Image: Nunca vienen

Image: Nunca vienen

Mínima molestia

Nunca vienen

26 mayo, 2017 02:00

Sólo una vez vi a Juan Benet en persona. Fue en Barcelona, entrados los ochenta, con motivo de dar él una conferencia en algún lugar del centro de la ciudad, quizás el Ateneo barcelonés, no recuerdo bien. Sí recuerdo que llegué puntual, para asegurarme una plaza. Pero a la hora convenida la sala estaba vacía, hasta el punto de sospechar yo, consternado, que me había equivocado de hora. No era así: al rato llegaron tres señoras, que se sentaron muy adelante. Todavía entraron un par de personas más -quizás eran cuatro o siete, como máximo-, que se desperdigaron entre las numerosas filas de asientos disponibles. Benet leyó su conferencia, y al final se acercó a las señoras de la primera fila, sin duda conocidas suyas. Así que no éramos más de media docena quienes habíamos acudido a escuchar a quien sin duda era uno de los grandes escritores del momento. Por mi parte, no salía de mi asombro, de mi extrañeza. La candidez de la juventud, ya se sabe.
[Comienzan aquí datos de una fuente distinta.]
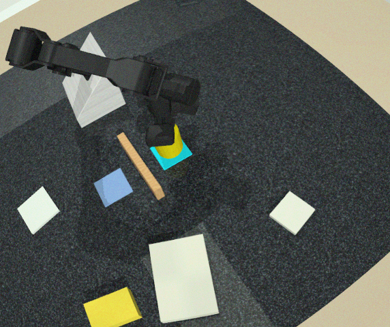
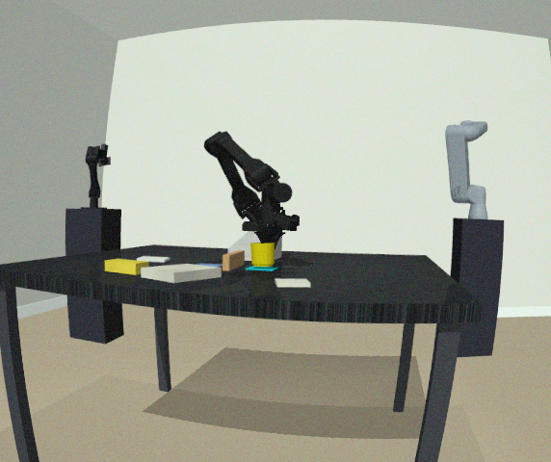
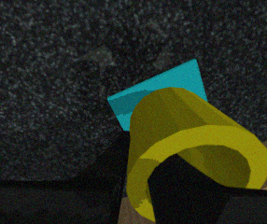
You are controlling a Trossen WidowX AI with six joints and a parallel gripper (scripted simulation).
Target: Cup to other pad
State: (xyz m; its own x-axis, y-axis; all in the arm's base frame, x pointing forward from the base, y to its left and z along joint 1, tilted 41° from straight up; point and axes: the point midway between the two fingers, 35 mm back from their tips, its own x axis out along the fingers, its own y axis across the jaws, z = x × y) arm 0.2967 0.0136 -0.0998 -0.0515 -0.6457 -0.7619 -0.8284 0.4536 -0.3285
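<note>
The yellow cup (image 1: pixel 171 150) (image 2: pixel 262 255) (image 3: pixel 171 112) is upright over the cyan pad (image 1: pixel 167 164) (image 3: pixel 185 75). Its base is on the pad or very close above it; I cannot tell which. My gripper (image 2: pixel 267 241) (image 3: pixel 136 137) is shut on the cup's wall, with one finger inside the cup and one outside. The marbles are not visible; the finger hides much of the cup's inside. The blue pad (image 1: pixel 114 187) lies bare on the other side of the wooden bar.
The wooden bar (image 1: pixel 140 165) (image 2: pixel 233 260) stands between the pads. A pale angular block (image 1: pixel 101 103) is beneath the arm. White blocks (image 1: pixel 38 210) (image 1: pixel 292 212) lie to either side. A large white slab (image 1: pixel 183 278) (image 2: pixel 181 272) and a yellow block (image 1: pixel 112 308) (image 2: pixel 125 266) lie farther off.
</note>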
Semejantes asombro y extrañeza, cada vez más mitigados -hasta su completa disolución-, he sentido en lo sucesivo las pocas ocasiones en que me he acercado a escuchar a un gran escritor de paso por mi ciudad. Admito que también a mí las urgencias y las inercias de la vida diaria me distraen de la intención de acudir a este tipo de actos. Me refiero a charlas o conferencias de escritores más o menos afamados, traídos al lugar con cualquier pretexto. Pero las veces en que he conseguido reunir la determinación suficiente, he constatado, ya sin sorpresa, que entre el público asistente, fuera o no numeroso, apenas había escritores.

Hablo de ocasiones relativamente excepcionales, como puede ser la visita a Barcelona o a Madrid o a cualquier otra ciudad española de un escritor extranjero, traído acaso desde Latinoamérica o desde Alemania, pongo por caso (me vienen a la cabeza los casos de Antonio Lobo Antunes, de Günter Grass, a quienes escuché sin reconocer a un solo escritor entre el público; o, más recientemente, de un par de recitales poéticos en el marco del Festival de la Poesía de Barcelona). Ni se me ocurre considerar -por qué no, sin embargo- otras ocasiones más comunes, como las presentaciones de libros de autores nacionales.

Como no medie un vínculo de amistad o alguna circunstancia extraordinaria, de esas que generan cierto morbo, es rarísimo encontrar a escritores en un acto protagonizado por otro escritor, cualesquiera sean su importancia o su celebridad. Hablo de escritores en particular porque presumo, sin duda infundadamente, que ellos en particular deberían sentir interés o curiosidad por ver de cerca y escuchar a otros escritores tanto o más importantes que ellos. Saber qué pueden decir, cómo se desenvuelven en público. O, en el peor de los casos, ampararlos hospitalariamente con su presencia, saludarlos, acaso homenajearlos con un gesto de respeto o de admiración.

Sufridor como soy, a menudo he padecido en carne propia cierto apuro (que probablemente sólo sienta yo mismo) al imaginar la perplejidad -la soledad- que un escritor visitante puede sentir al percatarse de que ni su presencia si sus palabras atraen a un solo colega del lugar, por desconocido que resulte para él mismo. Que los organizadores del acto no le digan, al concluir, que esos señores que se acercan a saludarlo son Muñoz o Pérez o García, autores bien conocidos y celebrados por el público que acaba de aplaudirlo.

Supongo, ya digo, que los quehaceres de cada uno, la pereza y las fatigas, son motivos más que sobrados para justificar esa ausencia a veces clamorosa, a veces indignante. Pero en mis momentos de enojo me da por pensar que, al menos en este país, en nuestra cultura tan funcionarial, lo que se esconde detrás de esta desidia es, en no pocos casos, cierta susceptibilidad de la propia vanidad. La idea -por supuesto que no conscientemente articulada- de que acudir al acto de otro escritor puede ser entendido como un gesto de vasallaje, una pleitesía. Y que es peligroso, cuando no indecoroso, exponerse a que nadie malinterprete la propia presencia.

Que cada palo aguante su vela, ¿no es eso?